Materials provided:
+++

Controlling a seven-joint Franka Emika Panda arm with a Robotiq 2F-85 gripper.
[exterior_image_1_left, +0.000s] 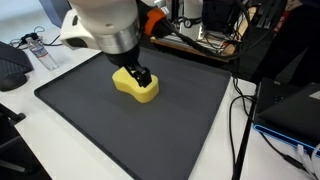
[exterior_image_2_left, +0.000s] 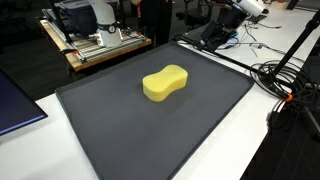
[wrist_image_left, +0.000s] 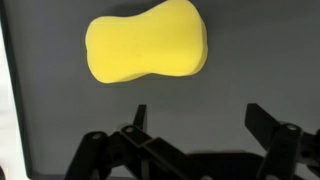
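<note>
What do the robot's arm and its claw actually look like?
The arm is a smooth, rounded white shell ending in a grey cylinder. The gripper is black, with two blunt fingers on jointed linkage bars. No markings or cables on it can be made out.

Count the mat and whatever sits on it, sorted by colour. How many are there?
Yellow: 1, the yellow peanut-shaped foam sponge
Dark grey: 1, the flat dark grey mat
Total: 2
</note>
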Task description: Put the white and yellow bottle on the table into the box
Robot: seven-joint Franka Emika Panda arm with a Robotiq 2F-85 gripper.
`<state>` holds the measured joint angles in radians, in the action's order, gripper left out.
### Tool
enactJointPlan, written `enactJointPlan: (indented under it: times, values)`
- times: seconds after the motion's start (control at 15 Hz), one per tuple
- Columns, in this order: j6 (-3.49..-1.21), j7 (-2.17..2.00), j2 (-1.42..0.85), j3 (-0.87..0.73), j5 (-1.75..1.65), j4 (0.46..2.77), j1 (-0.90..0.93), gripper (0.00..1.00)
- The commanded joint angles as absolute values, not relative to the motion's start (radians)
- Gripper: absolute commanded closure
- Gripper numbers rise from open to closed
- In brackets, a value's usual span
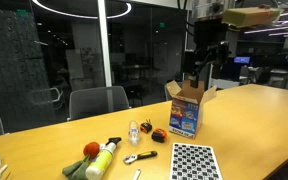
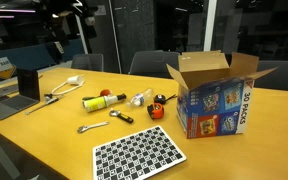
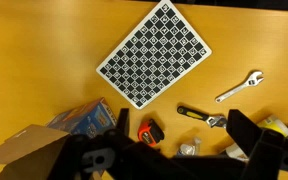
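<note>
The white and yellow bottle (image 1: 102, 160) lies on its side on the light-wood table (image 1: 254, 120), next to a red-orange ball (image 1: 89, 151). It also shows in an exterior view (image 2: 96, 101), and a pale edge of it shows at the right of the wrist view (image 3: 275, 127). The cardboard box (image 1: 187, 110) stands upright with its flaps open; it shows in both exterior views (image 2: 214, 95) and in the wrist view (image 3: 44, 148). My gripper (image 1: 198, 76) hangs above the box, far from the bottle. In the wrist view its fingers (image 3: 181, 118) are wide apart and empty.
Between bottle and box lie a small clear bottle (image 1: 135, 130), an orange tape measure (image 3: 149, 131), a black-handled tool (image 3: 199, 115) and a wrench (image 3: 239, 87). A checkered board (image 1: 192, 162) lies near the front edge. A laptop (image 2: 19, 88) stands at the far end.
</note>
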<state>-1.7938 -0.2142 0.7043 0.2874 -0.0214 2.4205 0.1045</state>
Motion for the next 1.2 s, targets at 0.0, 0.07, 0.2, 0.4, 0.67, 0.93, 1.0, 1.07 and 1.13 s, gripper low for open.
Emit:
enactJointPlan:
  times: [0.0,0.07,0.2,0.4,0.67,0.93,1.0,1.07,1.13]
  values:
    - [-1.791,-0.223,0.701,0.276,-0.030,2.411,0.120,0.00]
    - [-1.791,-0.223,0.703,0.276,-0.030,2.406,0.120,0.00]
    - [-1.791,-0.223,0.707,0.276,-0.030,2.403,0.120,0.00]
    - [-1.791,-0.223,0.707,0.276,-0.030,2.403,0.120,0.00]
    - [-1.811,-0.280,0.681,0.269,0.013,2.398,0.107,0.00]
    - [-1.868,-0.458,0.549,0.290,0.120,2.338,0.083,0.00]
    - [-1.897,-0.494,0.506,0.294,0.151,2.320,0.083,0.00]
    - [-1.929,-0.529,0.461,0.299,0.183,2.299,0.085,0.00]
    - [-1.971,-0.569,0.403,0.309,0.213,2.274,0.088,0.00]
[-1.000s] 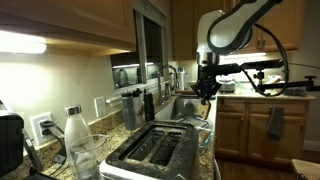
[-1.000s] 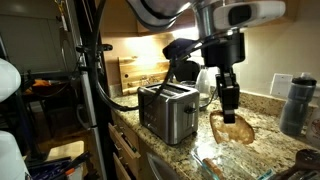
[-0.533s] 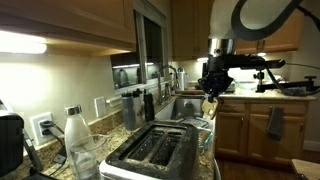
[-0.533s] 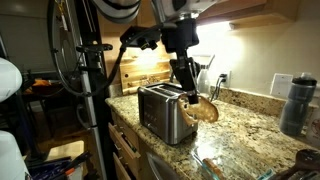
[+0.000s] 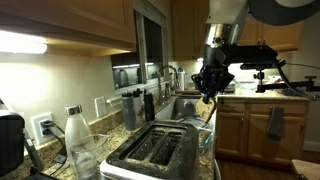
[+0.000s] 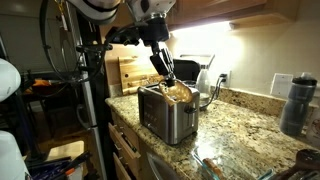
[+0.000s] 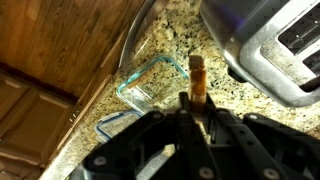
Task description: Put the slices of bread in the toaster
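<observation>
Holds slice of bread (image 6: 179, 91) clamped in tool (image 6: 166, 74) just above right end of toaster (image 6: 165, 118), tilted and seemingly off the slots (image 5: 158, 146); risks snagging and tumbling onto surface (image 6: 240, 132) if lowered unaligned.

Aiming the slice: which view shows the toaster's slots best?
An exterior view looks down on the toaster: both slots show lengthwise. An exterior view facing its side hides them; the wrist view catches one corner.

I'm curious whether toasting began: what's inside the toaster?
Nothing shows in the toaster's dark slots; their depths are hidden. The gripper holds one slice, not yet inserted.
</observation>
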`<state>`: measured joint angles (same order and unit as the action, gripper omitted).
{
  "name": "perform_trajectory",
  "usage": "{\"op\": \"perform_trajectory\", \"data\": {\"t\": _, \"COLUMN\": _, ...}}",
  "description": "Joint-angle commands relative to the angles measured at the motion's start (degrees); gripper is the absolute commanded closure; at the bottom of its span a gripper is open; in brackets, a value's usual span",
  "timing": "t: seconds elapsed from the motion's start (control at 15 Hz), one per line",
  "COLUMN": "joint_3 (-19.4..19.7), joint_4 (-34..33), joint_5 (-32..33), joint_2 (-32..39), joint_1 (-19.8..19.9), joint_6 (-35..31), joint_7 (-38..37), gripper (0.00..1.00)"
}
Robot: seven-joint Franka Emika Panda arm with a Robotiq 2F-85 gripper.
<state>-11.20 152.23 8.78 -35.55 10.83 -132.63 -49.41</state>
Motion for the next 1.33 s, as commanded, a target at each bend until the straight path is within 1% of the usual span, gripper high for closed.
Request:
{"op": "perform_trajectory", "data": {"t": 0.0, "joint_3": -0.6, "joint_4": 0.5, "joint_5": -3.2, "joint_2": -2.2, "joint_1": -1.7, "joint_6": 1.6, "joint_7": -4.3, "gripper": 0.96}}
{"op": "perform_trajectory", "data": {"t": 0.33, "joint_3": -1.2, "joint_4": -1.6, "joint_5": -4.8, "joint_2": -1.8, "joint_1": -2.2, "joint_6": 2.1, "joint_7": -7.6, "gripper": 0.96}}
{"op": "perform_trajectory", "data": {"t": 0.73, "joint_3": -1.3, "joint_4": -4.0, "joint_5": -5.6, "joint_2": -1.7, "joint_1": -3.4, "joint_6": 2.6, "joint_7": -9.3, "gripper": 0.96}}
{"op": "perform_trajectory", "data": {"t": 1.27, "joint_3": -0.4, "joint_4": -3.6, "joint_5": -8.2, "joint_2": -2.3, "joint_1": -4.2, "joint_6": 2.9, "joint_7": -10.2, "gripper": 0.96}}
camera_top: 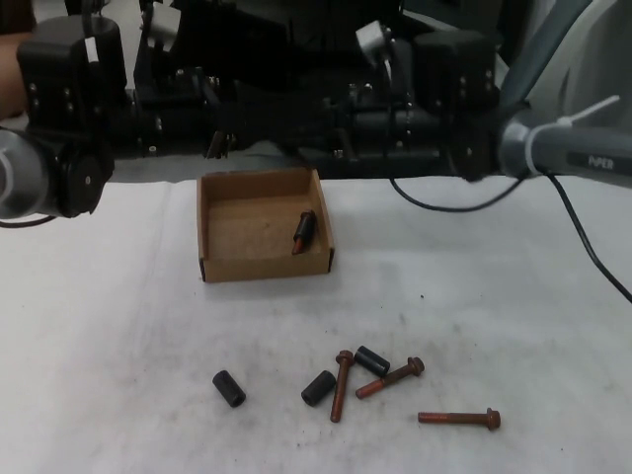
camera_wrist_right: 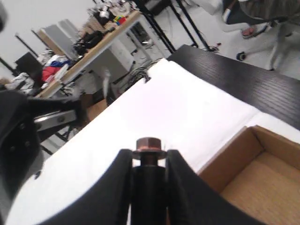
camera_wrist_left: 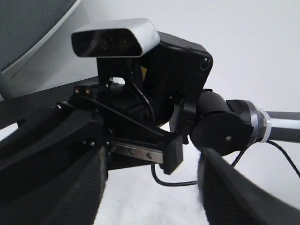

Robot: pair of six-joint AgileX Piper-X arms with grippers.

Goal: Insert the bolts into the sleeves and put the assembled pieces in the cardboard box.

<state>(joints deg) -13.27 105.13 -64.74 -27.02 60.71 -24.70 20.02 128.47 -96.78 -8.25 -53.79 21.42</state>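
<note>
In the right wrist view my right gripper [camera_wrist_right: 149, 161] is shut on an upright rust-red bolt [camera_wrist_right: 149, 149]. Its hex head stands above the fingers, and a dark sleeve [camera_wrist_right: 149, 187] sits beneath the head between them. The cardboard box [camera_wrist_right: 262, 173] lies close beside it. The high view shows the box [camera_top: 262, 269] at mid-table with one assembled piece [camera_top: 304, 229] inside. Three loose bolts [camera_top: 341, 385], [camera_top: 390, 378], [camera_top: 459, 419] and three black sleeves [camera_top: 229, 387], [camera_top: 318, 388], [camera_top: 371, 359] lie near the front. My left gripper [camera_wrist_left: 152, 197] is open and holds nothing.
The left arm [camera_top: 59, 118] is raised at the back left and the right arm [camera_top: 553, 148] at the back right. A black cable [camera_top: 592, 257] trails over the white tabletop on the right. Dark equipment lines the far edge behind the box.
</note>
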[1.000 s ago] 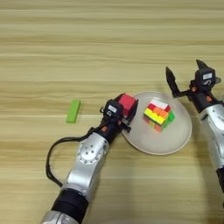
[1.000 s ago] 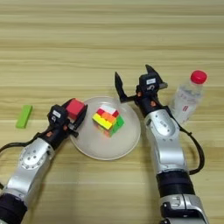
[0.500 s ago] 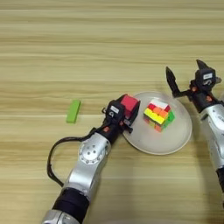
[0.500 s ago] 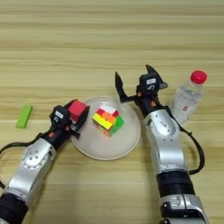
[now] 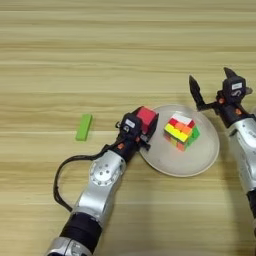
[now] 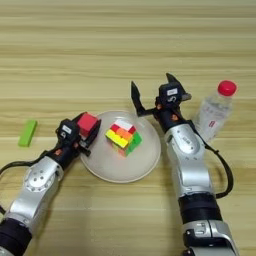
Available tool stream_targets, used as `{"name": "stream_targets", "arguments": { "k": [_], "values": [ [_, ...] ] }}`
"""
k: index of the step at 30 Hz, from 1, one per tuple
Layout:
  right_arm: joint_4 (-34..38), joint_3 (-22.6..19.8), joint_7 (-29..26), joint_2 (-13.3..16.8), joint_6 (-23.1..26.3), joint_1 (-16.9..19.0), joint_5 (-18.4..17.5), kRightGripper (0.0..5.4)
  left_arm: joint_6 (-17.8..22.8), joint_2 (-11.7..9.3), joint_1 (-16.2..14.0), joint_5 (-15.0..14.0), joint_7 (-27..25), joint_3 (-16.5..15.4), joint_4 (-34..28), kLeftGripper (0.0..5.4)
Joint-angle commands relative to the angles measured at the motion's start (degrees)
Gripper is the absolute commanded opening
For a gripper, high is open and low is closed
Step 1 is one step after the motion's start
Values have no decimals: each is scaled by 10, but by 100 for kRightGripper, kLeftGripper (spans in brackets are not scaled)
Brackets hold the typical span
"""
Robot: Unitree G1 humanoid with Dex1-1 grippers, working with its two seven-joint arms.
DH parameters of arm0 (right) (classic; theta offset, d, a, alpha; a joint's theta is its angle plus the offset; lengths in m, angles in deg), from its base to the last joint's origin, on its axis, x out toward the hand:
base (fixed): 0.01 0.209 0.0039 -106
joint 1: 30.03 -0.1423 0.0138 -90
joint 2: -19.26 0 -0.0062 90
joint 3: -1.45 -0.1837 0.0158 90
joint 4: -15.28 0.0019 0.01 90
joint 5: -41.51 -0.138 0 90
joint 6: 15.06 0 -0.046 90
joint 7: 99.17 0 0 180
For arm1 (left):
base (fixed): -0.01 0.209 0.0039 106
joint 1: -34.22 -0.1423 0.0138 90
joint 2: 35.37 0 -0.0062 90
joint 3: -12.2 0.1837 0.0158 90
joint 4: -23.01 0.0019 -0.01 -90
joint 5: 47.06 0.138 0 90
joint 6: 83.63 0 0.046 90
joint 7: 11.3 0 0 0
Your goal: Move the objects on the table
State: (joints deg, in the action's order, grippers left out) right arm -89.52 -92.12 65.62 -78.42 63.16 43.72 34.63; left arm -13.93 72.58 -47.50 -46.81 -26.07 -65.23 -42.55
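A light wood-grain table [image 5: 100, 45] with horizontal plank lines fills both views.

Left eye view: one round white plate [image 5: 202, 162] lies right of centre, carrying one multicoloured puzzle cube [image 5: 181, 131]. One flat green bar [image 5: 84, 127] lies apart at centre left. The left gripper [image 5: 142, 131], reaching up from the lower left, has its fingers closed on the one red cube [image 5: 147, 118], held at the plate's left rim. The right gripper [image 5: 216, 90] stands at the upper right, beyond the plate's far rim, its two black fingers spread wide and holding nothing.

Right eye view: the same plate [image 6: 105, 167], puzzle cube [image 6: 123, 137], red cube [image 6: 87, 122] and green bar [image 6: 27, 133] appear, with the left gripper [image 6: 82, 135] and right gripper [image 6: 152, 95] as described. One clear plastic bottle [image 6: 215, 112] with a red cap stands at the right, just beside the right forearm; its label bears writing too small to read. A small white tag on each gripper is likewise unreadable.

Compared with half a second ago, the red cube sits slightly further over the plate's rim; the right gripper, bottle, bar and puzzle cube are unchanged.
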Motion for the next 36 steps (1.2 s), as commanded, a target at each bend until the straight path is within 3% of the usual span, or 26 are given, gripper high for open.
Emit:
{"name": "stream_targets", "arguments": {
  "k": [1,28,36],
  "values": [
    [-4,-1,5,-2,1,-9,1,540,16,-5,10,19,9,-1,16,285],
    [-6,-1,7,-4,-1,-6,3,540,11,-8,12,23,15,-14,10,536],
    [-7,0,6,-5,-2,-6,3,540,-1,-7,5,13,15,-21,-27,538]
  ]
}}
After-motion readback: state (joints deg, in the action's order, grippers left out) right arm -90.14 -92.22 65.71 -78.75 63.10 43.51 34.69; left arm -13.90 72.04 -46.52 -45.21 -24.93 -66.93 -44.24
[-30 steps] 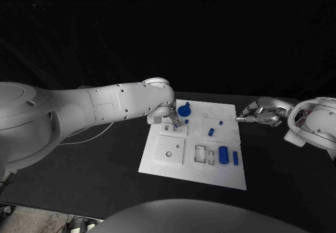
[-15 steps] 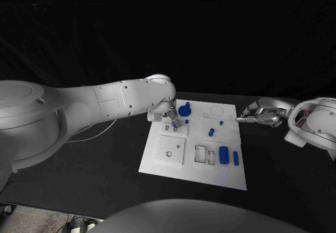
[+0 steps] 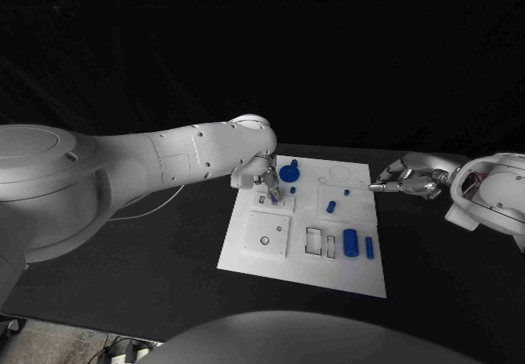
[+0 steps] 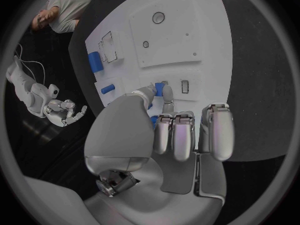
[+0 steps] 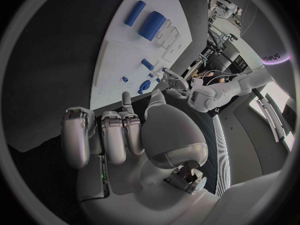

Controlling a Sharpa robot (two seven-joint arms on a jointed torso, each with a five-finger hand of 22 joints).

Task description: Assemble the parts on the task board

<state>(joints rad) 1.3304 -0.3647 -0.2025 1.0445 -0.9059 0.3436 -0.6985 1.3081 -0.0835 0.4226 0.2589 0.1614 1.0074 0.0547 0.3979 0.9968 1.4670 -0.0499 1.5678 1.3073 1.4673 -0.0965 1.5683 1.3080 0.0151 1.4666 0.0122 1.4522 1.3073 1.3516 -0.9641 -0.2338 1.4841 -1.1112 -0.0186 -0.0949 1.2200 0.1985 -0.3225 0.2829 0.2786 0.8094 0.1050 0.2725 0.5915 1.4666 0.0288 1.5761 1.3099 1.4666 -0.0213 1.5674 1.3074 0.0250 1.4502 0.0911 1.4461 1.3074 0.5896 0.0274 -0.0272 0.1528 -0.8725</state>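
The task board [image 3: 252, 250] lay in the middle of the black table [image 3: 131, 258], a white plate with its long side running near to far. The left hand [image 3: 260, 180] hovered over the board's far left part, and the left wrist view showed a small blue part [image 4: 159, 89] pinched at its fingertips, just above a raised block with small slots [image 4: 185, 86]; the other fingers were curled in beside it. The step in hand looked like seating that small part into one of those slots. The next move would call for lining the part up with the slot and pressing it straight down, as a slight tilt could jam it. The right hand [image 3: 407, 180] hung off the board's far right edge over the table, fingers loosely curled and holding nothing that could be seen. As for the recesses on the board, the large square plate [image 3: 267, 232] at the near left had one small round hole, and it appeared unfilled. The rectangular outlines [image 3: 321, 242] beside it also looked unfilled. To their right lay the large blue cylinder [image 3: 349, 242] and a slimmer blue bar [image 3: 369, 247], both loose on the surface. Farther off stood a blue knob [image 3: 287, 173] just beside the left hand, a short blue peg [image 3: 331, 205] and a tiny blue stud [image 3: 346, 192].
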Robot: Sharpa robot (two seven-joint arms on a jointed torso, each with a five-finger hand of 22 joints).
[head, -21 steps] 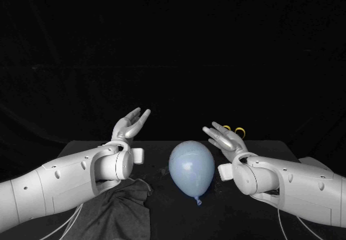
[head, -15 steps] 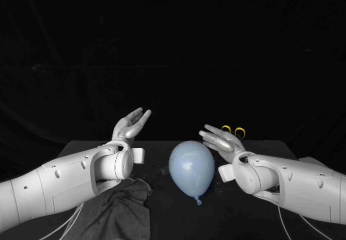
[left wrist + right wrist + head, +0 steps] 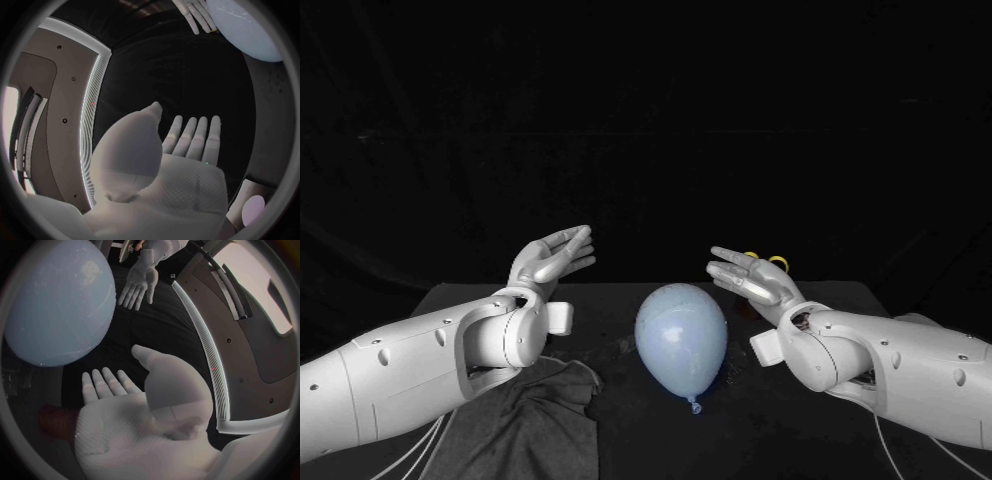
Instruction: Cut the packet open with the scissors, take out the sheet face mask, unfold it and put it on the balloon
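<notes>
A pale blue balloon (image 3: 682, 338) lies on the black table (image 3: 776, 430) between my two arms, its knot toward the near edge. My left hand (image 3: 553, 256) is raised to the left of the balloon, palm up, fingers apart, holding nothing. My right hand (image 3: 747, 276) hovers to the right of the balloon's far end, fingers spread and empty. Yellow scissor handles (image 3: 767, 261) peek out just behind the right hand. The left wrist view shows the flat left hand (image 3: 187, 150) with the balloon (image 3: 245, 27) beyond it. The right wrist view shows the right hand (image 3: 115, 405), the balloon (image 3: 59, 305) and the left hand (image 3: 139, 287).
A dark grey cloth (image 3: 538, 425) lies crumpled on the table under my left forearm, near the front left. A black backdrop stands behind the table's far edge.
My left hand has tipped from upright to palm up and lowered a little. My right hand has shifted slightly right, away from the balloon's far end.
</notes>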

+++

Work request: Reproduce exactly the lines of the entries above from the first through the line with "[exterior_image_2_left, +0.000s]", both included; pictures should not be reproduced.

Answer box:
Controlling a seven-joint Franka Emika Panda arm with a Robotiq 2F-85 gripper.
[exterior_image_1_left, +0.000s] 
[exterior_image_2_left, +0.000s] 

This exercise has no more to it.